EXERCISE DESCRIPTION
Instruction for the entries that follow: retype exactly the lines from the line with "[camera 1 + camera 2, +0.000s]" to the line with "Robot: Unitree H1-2", both included, and omit all others.

(Beginning of LISTED ENTRIES)

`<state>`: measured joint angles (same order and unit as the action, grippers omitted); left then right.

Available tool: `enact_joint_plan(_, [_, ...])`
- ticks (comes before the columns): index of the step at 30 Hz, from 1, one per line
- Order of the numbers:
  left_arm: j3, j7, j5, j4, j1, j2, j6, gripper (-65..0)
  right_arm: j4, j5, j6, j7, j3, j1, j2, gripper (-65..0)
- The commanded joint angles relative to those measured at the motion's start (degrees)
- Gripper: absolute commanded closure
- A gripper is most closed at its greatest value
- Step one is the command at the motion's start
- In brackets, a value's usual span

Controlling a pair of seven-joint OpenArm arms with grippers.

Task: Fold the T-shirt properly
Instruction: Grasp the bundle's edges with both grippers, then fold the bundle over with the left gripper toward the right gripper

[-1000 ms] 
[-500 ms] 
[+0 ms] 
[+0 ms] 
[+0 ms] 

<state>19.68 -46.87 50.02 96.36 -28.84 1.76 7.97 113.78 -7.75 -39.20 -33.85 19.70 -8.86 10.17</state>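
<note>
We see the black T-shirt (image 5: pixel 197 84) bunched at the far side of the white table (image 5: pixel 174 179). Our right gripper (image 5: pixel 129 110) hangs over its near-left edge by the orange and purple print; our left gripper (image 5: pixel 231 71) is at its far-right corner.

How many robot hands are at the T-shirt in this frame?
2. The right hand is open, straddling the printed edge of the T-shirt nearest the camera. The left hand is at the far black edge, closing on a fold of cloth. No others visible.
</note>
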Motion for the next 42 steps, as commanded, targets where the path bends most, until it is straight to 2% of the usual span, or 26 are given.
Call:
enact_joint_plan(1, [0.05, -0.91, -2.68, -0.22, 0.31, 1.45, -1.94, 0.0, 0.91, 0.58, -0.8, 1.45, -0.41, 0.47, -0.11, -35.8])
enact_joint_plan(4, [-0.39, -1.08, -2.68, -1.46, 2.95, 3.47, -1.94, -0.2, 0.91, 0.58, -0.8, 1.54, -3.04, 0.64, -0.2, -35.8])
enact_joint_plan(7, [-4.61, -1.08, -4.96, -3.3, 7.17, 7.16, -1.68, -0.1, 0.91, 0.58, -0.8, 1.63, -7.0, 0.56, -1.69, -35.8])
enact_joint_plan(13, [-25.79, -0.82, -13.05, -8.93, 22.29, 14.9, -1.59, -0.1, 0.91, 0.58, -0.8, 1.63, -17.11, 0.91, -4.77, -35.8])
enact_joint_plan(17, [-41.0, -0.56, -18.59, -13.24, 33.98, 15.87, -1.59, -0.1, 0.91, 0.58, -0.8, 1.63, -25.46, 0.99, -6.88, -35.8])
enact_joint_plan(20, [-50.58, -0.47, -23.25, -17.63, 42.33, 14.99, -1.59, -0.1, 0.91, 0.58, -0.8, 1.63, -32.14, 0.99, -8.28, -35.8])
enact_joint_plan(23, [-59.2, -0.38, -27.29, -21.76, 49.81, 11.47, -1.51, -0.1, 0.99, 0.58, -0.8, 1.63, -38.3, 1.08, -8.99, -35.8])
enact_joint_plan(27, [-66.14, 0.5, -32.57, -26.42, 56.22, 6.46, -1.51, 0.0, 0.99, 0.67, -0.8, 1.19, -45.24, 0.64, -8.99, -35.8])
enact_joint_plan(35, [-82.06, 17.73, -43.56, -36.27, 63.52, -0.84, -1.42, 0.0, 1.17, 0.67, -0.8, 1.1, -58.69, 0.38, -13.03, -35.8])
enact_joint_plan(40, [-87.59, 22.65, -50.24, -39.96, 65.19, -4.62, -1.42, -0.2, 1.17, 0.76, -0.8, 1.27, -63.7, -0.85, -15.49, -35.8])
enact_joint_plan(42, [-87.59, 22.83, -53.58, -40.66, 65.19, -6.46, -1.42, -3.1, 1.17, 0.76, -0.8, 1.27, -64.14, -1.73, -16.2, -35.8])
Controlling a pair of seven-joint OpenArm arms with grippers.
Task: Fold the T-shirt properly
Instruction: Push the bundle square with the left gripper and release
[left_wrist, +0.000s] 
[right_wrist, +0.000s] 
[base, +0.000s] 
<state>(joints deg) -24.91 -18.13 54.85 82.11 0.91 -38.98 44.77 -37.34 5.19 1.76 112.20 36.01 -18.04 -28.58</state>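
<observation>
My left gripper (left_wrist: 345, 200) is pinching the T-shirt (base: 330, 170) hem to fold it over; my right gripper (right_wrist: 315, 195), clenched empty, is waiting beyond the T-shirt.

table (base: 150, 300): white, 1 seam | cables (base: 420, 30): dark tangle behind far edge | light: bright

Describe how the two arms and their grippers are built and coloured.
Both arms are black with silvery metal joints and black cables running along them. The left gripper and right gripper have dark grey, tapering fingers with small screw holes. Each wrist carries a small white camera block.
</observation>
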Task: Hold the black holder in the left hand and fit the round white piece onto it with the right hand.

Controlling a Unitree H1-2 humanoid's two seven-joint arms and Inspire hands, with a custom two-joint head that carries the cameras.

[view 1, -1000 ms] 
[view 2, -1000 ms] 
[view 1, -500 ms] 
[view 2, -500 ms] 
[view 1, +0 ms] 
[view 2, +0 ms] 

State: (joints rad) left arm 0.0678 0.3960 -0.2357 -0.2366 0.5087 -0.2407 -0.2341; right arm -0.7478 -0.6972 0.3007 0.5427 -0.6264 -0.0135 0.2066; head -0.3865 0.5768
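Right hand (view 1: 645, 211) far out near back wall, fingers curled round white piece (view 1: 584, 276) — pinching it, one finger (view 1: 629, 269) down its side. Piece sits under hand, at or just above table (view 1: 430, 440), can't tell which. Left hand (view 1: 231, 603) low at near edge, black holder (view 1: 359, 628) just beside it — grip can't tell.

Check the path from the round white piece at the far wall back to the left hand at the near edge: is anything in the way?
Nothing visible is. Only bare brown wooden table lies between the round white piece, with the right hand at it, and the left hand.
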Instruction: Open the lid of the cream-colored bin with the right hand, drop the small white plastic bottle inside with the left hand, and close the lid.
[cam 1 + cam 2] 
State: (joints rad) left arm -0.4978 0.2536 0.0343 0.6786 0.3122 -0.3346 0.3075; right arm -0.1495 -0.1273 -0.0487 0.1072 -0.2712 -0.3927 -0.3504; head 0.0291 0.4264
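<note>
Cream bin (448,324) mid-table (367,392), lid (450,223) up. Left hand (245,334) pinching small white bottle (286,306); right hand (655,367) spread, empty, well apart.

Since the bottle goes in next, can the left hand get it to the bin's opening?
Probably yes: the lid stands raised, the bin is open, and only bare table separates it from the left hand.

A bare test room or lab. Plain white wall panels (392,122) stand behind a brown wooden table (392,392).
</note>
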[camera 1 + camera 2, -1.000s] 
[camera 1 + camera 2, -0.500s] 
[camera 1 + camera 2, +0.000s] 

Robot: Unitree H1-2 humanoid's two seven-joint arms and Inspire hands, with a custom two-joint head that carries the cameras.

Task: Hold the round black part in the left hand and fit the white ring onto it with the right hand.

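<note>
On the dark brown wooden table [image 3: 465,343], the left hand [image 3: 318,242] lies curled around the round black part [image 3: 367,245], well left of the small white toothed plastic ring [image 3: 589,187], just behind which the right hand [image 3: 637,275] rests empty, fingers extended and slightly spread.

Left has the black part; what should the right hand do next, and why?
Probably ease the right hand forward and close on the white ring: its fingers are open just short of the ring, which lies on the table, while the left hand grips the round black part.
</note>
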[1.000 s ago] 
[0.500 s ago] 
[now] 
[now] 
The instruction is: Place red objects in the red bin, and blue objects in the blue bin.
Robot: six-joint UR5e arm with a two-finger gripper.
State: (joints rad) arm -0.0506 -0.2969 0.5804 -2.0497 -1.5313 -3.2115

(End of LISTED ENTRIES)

REPLY TO THE EXERCISE
[camera 1 + camera 2, +0.000s] 

Robot: Unitree H1-2 humanoid's two seven-joint arms and Inspire hands, with a custom two-joint head that carries the cameras.

Nothing more remains to be done for this exercise.